In October, two BDP staff attended the International Harm Reduction Conference in Malaysia, to showcase results from several of our exciting research projects to members of the global harm reduction community (read more about our projects and the conference in part one of our review).
Malaysia was chosen to host this year’s conference in recognition of their huge 50% reduction in HIV transmission rates amongst People Who Inject Drugs over the past 10 years.

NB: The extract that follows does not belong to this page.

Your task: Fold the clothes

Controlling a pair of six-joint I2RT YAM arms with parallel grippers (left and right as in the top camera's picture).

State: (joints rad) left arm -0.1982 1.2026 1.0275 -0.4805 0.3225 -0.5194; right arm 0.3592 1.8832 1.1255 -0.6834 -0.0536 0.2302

Despite Malaysia’s improved commitment to voluntary drug treatment, a punitive approach to drug use still exists within the country; with 123 Compulsory Drug Detention Centres and a mandatory death penalty for some drug offences.
After the conference we went on the road to meet with some of Malaysia’s fantastic harm reduction projects to find out about more about their success and the challenges they still face.
Our first stop after the conference was the bustling commercial streets of central Kuala Lumpur where we visited two harm reduction projects: IKHLAS, a needle exchange and outreach project run largely by and for people who inject drugs, and SEED (Social & Enabling Environment Development), a project providing HIV support and prevention services to marginalised communities, particularly sex workers and transgendered people.
Established in 2007, SEED provides a drop-in centre, which offers clients with basic health care services and medication pickup. SEED’s drop-in is also the meeting point for clients and their outreach time, for everything from referrals, to information and research gathering, social networking, counselling and other events conducted by each program. Here we met their service users and workers and were given the opportunity to compare our outreach approaches and aspirations.
Although both projects have some financial backing, the funding climate means that staff at IKHLAS currently contribute to rent in order to keep their direct access space open, and SEED produce and sell street snacks outside the project in order to stay afloat. It was inspiring to meet peers so committed to their communities and their work, in the face of a difficult financial and political background.